A still from ‘All We Imagine as Light’, Payal Kapadia’s debut fiction feature. Here Kapadia does not spell out her politics,
A still from ‘All We Imagine as Light’, Payal Kapadia’s debut fiction feature. Here Kapadia does not spell out her politics, unlike in her documentary work – yet the film is deeply political, telling a story of friendship, love and acceptance against a backdrop of chauvinism and exploitation.

THE MALAYALI NURSE is a ubiquitous figure in India – and, with patterns of global labour migration in the past few decades, increasingly also across the globe. In All We Imagine as Light, the screenwriter and director Payal Kapadia shows us the human beings behind the uniforms and tells us their stories. Kapadia’s debut fiction feature – and the first Indian film to win the Grand Prix at the Cannes Film Festival, taking the honour earlier this year – All We Imagine as Light travels beyond the confines of the two lead characters’ workplace to take us through their personal journeys in a much wider sense.

Prabha, played by Kani Kusruti, and Anu, played by Divya Prabha, have moved from their home state of Kerala in southern India to the city of Mumbai in the western Indian state of Maharashtra. They are flatmates and employed as nurses at the same hospital. Early on, Prabha learns that Anu has become a subject of gossip among their co-workers because she is in love with a boy. And not just any boy – Shiaz, played by Hridhu Haroon, is a Muslim.

In an India riven by prejudice, the combination of Islamophobia with patriarchy’s proprietorial attitude towards – and infantilisation of – women has long manifested itself as a generalised suspicion of Muslim men.
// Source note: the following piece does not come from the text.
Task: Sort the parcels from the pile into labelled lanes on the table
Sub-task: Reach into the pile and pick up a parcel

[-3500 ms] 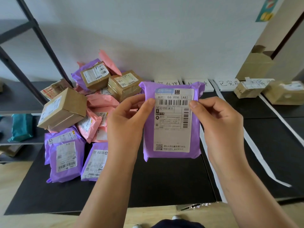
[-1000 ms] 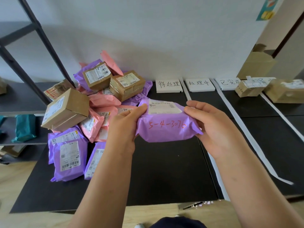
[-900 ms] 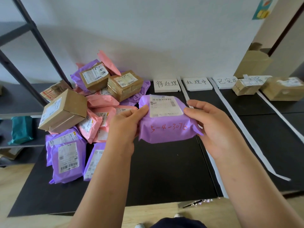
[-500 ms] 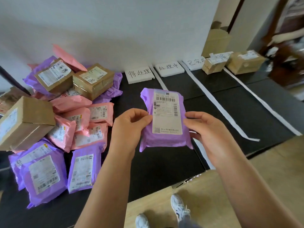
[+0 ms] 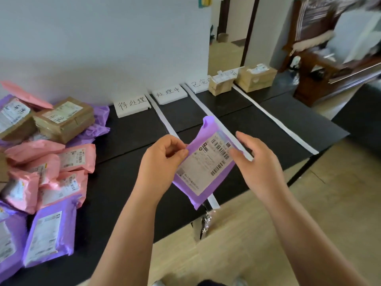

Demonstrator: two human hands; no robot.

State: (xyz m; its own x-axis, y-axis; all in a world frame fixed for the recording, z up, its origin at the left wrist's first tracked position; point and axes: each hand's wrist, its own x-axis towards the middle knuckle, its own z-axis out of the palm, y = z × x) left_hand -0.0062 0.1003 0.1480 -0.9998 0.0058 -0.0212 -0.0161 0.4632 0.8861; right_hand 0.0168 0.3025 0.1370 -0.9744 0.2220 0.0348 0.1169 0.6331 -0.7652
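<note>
I hold a purple mailer parcel [image 5: 203, 165] with a white barcode label, tilted, above the table's front edge and over a white tape strip. My left hand [image 5: 162, 162] pinches its left edge between thumb and curled fingers. My right hand [image 5: 256, 162] is at its right edge with fingers spread straight; only the thumb touches the label. The pile [image 5: 47, 162] of pink and purple mailers and brown boxes lies at the left. Three white lane cards [image 5: 132, 105], [image 5: 169, 93], [image 5: 199, 84] stand by the wall.
White tape strips [image 5: 274, 120] split the black table [image 5: 127, 141] into lanes. Two cardboard boxes [image 5: 221, 84], [image 5: 255, 78] sit in the far right lanes. Wooden furniture [image 5: 329, 65] stands beyond the table's right end, with wood floor below the front edge.
My view has swung right. The parcel turned label-up, tilted clockwise and moved right over the tape strip. My right hand's fingers opened off it; the left keeps its pinch.
</note>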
The phenomenon has even been given a name: “love jihad”, a term used to describe the right-wing conspiracy theory that Muslim men are wooing, seducing and marrying gullible Hindu women with the aim of converting them to Islam. Given this context, it is easy to understand why Anu wishes to keep her affair with Shiaz a secret.

Anu’s clandestine inter-community romance is just one of the primary relationships that form the film’s narrative. The others are Prabha’s bond with a middle-aged Maharashtrian colleague called Parvati, played by Chhaya Kadam, who is losing her home to a real-estate developer; and the seeming incompatibility between Prabha and Anu themselves.